Zochodne Douglas W
Hotchkiss Brain Institute and Department of Clinical Neurosciences, University of Calgary , 2500 University Drive NW, Calgary, Alberta T2N 4N1, Canada.
ACS Chem Neurosci. 2014 Aug 20;5(8):618-20. doi: 10.1021/cn500110p. Epub 2014 Jun 5.

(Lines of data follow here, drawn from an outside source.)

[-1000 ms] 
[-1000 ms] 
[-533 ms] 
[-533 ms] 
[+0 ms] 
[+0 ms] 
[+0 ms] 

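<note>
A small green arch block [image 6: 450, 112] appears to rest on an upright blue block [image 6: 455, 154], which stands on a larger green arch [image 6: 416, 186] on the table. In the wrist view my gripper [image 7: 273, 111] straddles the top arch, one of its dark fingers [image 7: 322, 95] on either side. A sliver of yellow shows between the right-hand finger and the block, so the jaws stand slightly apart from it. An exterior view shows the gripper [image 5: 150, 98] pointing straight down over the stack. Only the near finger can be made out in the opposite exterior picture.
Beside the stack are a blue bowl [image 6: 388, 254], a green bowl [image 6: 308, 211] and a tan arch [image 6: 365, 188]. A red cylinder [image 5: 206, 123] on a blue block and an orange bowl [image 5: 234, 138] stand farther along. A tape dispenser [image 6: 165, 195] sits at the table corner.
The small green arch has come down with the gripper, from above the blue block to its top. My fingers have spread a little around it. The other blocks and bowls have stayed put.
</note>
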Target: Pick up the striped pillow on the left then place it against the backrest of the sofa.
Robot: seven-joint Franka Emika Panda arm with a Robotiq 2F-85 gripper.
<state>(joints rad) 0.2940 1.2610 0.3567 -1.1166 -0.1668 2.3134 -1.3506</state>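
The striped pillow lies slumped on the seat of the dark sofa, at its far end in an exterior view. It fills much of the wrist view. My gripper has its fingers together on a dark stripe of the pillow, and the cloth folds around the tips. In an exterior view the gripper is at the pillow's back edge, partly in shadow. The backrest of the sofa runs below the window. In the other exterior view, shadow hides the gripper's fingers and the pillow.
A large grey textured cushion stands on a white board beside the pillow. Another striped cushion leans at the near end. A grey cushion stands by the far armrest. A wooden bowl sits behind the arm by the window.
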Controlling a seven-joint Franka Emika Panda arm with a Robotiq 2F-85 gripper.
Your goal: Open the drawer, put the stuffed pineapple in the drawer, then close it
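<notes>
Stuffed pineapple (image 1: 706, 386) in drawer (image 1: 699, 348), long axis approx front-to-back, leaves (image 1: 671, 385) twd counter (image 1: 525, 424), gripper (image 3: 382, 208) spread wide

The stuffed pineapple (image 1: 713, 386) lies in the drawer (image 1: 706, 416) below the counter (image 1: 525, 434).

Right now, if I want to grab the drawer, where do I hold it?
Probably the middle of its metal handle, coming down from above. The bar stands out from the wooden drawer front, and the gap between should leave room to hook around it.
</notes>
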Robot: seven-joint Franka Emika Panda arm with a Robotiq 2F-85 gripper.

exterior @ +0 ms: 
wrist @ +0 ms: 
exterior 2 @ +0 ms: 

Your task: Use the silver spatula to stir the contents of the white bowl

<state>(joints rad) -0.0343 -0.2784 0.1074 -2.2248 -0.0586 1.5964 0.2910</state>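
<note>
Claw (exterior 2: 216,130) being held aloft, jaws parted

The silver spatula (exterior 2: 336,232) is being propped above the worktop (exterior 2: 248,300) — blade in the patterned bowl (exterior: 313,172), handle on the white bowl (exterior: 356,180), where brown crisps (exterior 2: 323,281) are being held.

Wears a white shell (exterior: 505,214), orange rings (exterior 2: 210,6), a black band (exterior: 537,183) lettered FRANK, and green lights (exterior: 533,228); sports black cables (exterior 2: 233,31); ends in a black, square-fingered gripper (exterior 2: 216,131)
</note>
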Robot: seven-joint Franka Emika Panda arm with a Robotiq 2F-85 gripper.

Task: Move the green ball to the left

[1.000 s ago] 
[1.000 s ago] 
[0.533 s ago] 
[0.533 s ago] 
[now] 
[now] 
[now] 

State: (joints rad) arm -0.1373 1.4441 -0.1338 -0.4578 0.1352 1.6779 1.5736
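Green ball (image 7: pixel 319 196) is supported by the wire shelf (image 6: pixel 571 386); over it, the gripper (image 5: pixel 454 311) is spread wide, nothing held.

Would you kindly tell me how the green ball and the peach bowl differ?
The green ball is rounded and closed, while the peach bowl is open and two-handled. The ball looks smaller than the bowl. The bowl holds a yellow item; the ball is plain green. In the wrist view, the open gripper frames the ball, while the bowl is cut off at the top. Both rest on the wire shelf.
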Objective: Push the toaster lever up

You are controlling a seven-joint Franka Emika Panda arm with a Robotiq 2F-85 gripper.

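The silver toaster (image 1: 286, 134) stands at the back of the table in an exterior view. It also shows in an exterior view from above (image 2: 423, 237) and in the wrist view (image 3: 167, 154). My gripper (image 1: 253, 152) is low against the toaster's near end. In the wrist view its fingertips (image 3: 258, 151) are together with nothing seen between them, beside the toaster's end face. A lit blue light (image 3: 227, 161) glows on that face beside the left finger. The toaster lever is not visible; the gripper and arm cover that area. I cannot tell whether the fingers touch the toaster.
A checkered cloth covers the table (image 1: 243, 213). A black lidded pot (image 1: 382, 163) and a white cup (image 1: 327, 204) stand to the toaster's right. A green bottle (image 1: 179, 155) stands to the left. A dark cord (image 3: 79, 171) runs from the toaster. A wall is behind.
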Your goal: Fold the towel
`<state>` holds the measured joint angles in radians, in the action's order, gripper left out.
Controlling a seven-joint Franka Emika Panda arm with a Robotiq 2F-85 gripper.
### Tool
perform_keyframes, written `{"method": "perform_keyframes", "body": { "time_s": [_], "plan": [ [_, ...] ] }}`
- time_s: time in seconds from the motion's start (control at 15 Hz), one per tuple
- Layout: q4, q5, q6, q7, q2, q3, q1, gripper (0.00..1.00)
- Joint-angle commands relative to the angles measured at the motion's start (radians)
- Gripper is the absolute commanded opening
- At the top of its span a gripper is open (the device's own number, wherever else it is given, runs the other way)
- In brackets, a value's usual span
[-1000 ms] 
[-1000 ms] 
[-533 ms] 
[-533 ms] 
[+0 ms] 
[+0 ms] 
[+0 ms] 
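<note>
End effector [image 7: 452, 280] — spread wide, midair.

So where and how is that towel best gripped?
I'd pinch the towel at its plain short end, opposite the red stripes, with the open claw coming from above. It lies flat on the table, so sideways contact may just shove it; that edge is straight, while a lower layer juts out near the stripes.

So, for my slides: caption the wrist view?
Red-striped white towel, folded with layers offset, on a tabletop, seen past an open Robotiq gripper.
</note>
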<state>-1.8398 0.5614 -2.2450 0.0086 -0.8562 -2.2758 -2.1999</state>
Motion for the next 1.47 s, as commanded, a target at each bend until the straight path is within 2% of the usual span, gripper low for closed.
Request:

Neurons choose growth pathways with half hearted reluctance, behavior that may be appropriate to maintain fixed long lasting connections but not to regenerate them. We now recognize that intrinsic brakes on regrowth are widely expressed in these hesitant neurons and include classical tumor suppressor molecules. Here, we review how two brakes, PTEN (phosphatase and tensin homolog deleted on chromosome 10) and retinoblastoma emerge as new and exciting knockdown targets to enhance neuron plasticity and improve outcome from damage or disease.
神经元选择生长路径时犹豫不决,这种行为或许适合维持固定的长期连接,但不适合再生这些连接。我们现在认识到,在这些迟疑的神经元中广泛表达着对再生的内在抑制因素,其中包括经典的肿瘤抑制分子。在此,我们综述了两种抑制因素——第10号染色体缺失的磷酸酶和张力蛋白同源物(PTEN)以及视网膜母细胞瘤蛋白——如何成为增强神经元可塑性、改善损伤或疾病预后的新的且令人振奋的基因敲低靶点。